What to do: Both the line containing "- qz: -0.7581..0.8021" and the line containing "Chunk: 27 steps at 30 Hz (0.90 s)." belong to the span. Output exactly that span from the listing below, and nothing outside it.

Records supplied:
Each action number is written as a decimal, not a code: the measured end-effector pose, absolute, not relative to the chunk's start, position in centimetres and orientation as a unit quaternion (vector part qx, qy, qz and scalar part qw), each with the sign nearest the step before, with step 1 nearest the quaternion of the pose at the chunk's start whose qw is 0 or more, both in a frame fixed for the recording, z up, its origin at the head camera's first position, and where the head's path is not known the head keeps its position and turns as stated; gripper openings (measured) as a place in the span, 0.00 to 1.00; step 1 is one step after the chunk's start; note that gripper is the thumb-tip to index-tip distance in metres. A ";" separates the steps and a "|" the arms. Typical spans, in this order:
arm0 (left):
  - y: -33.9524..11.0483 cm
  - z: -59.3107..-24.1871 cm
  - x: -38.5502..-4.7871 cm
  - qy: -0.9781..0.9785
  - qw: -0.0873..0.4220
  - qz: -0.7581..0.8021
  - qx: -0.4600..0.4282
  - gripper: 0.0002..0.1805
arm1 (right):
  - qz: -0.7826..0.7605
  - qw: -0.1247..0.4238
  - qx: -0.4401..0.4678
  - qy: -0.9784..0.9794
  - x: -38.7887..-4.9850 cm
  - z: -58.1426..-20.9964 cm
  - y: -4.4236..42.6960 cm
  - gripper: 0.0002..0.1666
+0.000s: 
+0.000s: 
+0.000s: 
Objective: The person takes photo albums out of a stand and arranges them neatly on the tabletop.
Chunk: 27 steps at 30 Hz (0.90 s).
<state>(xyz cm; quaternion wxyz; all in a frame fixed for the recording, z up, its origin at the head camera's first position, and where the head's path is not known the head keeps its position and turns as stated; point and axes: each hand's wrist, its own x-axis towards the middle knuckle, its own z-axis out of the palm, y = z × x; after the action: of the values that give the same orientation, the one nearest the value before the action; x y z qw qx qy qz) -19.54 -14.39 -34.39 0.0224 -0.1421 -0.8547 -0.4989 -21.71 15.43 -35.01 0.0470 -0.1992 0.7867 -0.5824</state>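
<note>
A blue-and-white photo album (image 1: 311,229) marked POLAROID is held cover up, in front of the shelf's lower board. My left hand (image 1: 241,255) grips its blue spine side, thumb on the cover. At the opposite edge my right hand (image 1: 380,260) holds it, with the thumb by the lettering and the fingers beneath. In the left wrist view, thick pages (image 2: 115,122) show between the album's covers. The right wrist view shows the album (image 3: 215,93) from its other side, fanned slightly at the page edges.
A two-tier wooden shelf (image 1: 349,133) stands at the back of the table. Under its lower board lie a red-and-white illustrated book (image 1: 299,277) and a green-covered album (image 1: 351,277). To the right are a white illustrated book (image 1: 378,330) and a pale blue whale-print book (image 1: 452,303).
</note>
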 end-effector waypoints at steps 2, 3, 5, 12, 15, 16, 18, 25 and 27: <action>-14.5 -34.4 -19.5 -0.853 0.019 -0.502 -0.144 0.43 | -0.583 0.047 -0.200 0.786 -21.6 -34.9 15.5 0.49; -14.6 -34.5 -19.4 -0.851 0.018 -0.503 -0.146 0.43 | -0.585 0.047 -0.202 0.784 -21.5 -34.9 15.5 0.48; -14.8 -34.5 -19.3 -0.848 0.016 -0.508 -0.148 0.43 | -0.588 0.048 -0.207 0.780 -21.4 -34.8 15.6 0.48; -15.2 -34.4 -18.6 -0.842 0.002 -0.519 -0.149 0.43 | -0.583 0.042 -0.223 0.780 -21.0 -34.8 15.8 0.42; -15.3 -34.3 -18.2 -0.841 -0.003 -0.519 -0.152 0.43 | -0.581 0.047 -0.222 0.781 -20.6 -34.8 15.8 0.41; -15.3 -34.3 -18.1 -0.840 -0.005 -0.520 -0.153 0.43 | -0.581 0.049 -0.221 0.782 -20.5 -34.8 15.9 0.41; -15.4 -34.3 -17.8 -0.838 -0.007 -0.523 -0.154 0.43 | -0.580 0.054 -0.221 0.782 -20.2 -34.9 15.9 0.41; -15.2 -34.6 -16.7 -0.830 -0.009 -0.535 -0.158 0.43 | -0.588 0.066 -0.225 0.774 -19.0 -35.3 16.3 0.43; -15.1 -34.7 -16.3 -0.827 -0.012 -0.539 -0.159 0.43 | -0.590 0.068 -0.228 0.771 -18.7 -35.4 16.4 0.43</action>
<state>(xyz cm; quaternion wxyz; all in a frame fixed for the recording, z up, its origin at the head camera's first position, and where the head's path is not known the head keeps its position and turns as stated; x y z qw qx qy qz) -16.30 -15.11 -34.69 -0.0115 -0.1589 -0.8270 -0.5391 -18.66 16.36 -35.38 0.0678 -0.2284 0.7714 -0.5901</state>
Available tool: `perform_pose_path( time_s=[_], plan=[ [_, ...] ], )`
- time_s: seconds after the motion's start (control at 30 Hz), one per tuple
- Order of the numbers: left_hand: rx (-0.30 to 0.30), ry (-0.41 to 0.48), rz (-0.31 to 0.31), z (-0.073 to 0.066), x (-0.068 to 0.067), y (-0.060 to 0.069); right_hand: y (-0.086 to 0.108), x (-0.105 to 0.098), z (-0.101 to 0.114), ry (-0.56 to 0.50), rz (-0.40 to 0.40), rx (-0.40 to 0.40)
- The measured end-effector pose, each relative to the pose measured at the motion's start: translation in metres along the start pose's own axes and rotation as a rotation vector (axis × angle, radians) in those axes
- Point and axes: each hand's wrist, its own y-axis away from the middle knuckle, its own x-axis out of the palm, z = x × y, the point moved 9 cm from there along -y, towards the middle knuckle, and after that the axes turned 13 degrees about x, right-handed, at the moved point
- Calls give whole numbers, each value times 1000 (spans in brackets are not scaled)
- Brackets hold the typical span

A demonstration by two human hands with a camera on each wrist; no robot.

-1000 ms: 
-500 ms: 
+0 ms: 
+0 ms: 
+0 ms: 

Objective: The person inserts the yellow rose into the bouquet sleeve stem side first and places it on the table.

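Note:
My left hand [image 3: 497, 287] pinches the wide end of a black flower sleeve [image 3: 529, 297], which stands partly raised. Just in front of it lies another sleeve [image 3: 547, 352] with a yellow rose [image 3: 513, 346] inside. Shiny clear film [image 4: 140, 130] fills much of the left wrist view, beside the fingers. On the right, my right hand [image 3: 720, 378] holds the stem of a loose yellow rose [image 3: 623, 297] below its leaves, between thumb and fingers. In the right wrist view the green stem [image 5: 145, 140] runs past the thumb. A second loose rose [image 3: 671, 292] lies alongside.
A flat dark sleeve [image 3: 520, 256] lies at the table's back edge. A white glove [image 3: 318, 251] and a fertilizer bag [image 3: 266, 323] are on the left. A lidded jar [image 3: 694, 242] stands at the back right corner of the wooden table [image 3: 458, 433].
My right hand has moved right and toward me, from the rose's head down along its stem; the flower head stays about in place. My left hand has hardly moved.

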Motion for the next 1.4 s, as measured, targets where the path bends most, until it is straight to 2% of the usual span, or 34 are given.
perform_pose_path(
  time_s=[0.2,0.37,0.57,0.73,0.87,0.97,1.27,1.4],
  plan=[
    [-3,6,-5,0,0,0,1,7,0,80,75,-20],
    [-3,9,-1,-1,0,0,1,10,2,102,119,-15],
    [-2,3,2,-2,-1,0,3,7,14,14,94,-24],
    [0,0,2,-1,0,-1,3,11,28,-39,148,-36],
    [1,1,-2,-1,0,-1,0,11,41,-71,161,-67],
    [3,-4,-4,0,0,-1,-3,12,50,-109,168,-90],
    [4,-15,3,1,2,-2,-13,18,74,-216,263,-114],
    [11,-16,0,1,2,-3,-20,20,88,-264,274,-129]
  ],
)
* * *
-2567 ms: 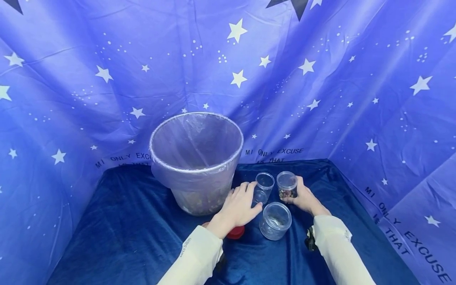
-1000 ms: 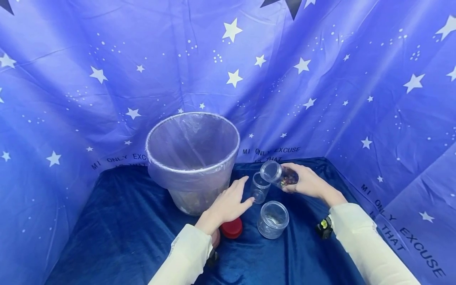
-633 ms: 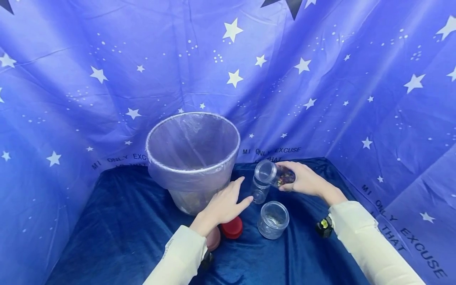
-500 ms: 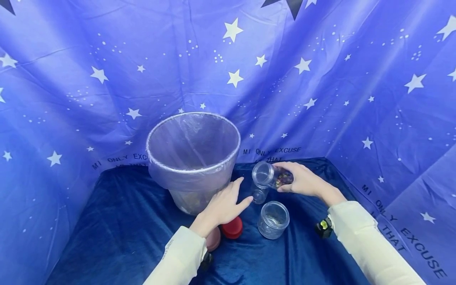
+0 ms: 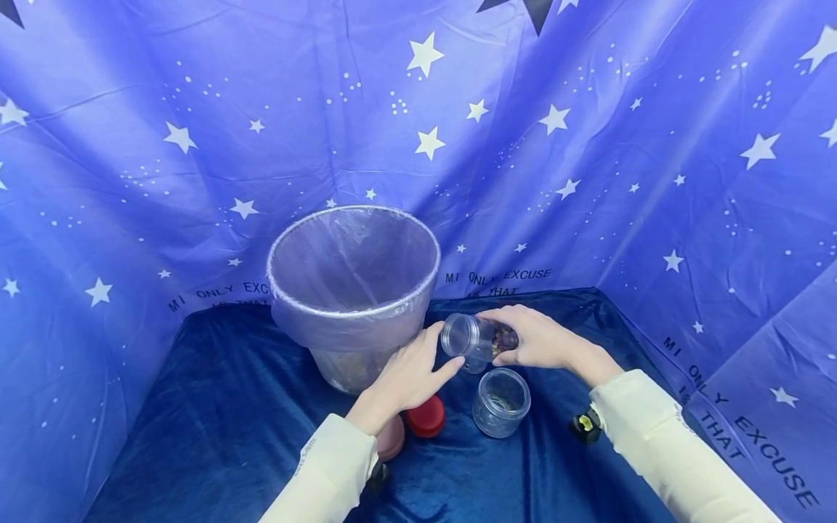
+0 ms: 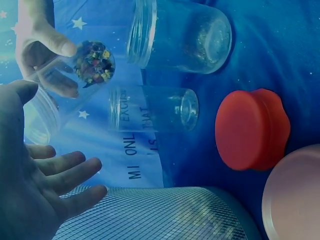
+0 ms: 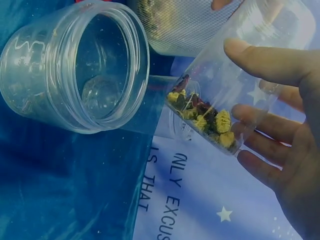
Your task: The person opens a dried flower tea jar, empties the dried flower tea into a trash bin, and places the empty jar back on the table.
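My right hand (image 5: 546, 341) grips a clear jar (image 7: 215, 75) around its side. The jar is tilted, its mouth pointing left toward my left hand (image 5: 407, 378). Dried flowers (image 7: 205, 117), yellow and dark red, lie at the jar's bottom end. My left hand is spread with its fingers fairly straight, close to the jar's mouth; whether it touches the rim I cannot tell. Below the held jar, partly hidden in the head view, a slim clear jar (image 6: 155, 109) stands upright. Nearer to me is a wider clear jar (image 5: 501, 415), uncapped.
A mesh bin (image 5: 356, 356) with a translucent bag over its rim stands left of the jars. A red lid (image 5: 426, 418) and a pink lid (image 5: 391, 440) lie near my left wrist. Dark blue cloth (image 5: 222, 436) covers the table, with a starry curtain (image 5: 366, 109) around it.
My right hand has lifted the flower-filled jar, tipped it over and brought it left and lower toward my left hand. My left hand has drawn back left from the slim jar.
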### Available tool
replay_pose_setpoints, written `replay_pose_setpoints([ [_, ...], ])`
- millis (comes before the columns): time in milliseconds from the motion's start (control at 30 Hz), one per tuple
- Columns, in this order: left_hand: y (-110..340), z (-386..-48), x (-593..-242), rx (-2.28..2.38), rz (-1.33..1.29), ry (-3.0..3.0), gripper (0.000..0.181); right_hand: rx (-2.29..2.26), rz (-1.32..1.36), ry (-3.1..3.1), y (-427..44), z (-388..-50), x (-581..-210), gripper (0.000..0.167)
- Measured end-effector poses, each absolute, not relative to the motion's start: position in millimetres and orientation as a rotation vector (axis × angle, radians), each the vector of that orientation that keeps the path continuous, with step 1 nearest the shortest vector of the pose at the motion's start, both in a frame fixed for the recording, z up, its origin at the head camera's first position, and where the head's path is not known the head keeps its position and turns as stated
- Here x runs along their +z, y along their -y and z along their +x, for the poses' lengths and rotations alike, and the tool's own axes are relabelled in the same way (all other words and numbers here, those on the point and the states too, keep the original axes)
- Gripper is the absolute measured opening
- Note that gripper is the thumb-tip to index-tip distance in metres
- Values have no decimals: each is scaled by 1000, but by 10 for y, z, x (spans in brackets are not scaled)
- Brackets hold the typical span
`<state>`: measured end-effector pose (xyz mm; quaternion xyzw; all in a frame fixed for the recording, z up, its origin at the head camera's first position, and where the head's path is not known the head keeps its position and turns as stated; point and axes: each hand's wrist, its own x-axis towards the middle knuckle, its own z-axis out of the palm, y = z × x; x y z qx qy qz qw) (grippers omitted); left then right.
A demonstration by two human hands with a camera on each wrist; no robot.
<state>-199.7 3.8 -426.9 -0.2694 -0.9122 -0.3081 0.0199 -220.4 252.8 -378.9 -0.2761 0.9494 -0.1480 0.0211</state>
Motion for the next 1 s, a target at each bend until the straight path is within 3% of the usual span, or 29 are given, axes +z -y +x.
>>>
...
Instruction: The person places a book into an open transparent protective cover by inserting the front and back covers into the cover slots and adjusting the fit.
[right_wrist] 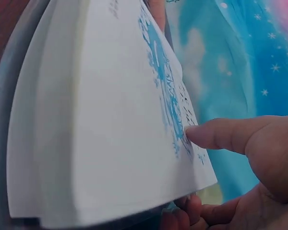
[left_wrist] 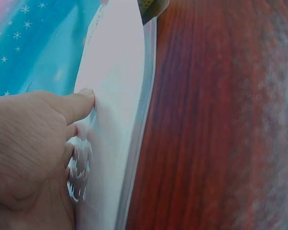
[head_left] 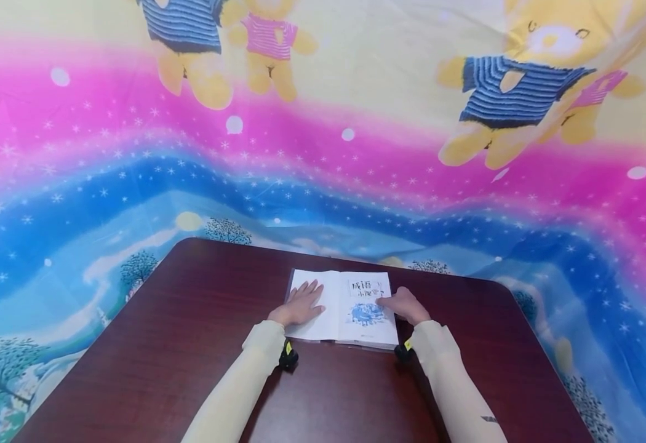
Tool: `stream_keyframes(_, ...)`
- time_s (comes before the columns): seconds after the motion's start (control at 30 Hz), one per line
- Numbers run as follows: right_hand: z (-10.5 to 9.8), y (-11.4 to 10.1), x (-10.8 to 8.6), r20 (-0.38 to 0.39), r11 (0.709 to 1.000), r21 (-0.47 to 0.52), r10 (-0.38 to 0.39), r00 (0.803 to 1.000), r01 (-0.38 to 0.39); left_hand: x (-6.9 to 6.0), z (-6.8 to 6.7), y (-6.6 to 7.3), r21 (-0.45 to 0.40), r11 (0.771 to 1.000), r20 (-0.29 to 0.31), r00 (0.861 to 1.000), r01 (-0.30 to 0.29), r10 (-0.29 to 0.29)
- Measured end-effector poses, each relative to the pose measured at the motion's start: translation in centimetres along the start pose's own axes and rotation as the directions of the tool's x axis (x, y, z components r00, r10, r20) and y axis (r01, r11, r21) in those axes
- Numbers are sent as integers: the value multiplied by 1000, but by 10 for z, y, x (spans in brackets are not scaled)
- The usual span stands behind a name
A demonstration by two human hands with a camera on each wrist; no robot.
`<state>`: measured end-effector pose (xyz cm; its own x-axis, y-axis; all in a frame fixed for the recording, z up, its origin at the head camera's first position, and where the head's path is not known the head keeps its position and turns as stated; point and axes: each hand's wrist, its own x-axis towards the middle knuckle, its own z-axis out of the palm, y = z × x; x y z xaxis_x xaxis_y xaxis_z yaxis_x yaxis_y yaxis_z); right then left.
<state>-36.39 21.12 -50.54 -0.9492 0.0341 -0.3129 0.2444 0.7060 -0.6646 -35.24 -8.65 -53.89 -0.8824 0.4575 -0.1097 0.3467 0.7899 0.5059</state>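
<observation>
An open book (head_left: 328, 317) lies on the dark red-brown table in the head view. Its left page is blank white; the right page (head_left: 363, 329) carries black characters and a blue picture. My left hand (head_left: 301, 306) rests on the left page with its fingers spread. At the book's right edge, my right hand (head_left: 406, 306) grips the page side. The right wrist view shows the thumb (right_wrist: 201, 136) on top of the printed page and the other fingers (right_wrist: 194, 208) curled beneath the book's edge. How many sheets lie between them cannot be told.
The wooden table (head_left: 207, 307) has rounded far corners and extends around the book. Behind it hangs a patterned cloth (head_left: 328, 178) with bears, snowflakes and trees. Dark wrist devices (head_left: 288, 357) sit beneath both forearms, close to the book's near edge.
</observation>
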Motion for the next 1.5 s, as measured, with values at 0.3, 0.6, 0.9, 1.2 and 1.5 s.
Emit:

Written response:
  - qz: -0.7581..0.8021
  - qx: -0.4600..0.4282
  - gripper: 0.0002..0.1805
arm1 (right):
  - qz: -0.7826..0.7605
  - qw: -0.1247..0.4238
  - qx: -0.4401..0.4678
  - qy: -0.9784..0.9794
  - x: -38.7887..-4.9850 cm
  - z: -58.1426..-20.9964 cm
  - y: -4.4236..42.6960 cm
  - gripper: 0.0002..0.1666
+0.000s: 
+0.000s: 
+0.000s: 
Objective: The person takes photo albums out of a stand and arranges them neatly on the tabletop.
Chunk: 27 steps at 30 Hz (0.90 s).

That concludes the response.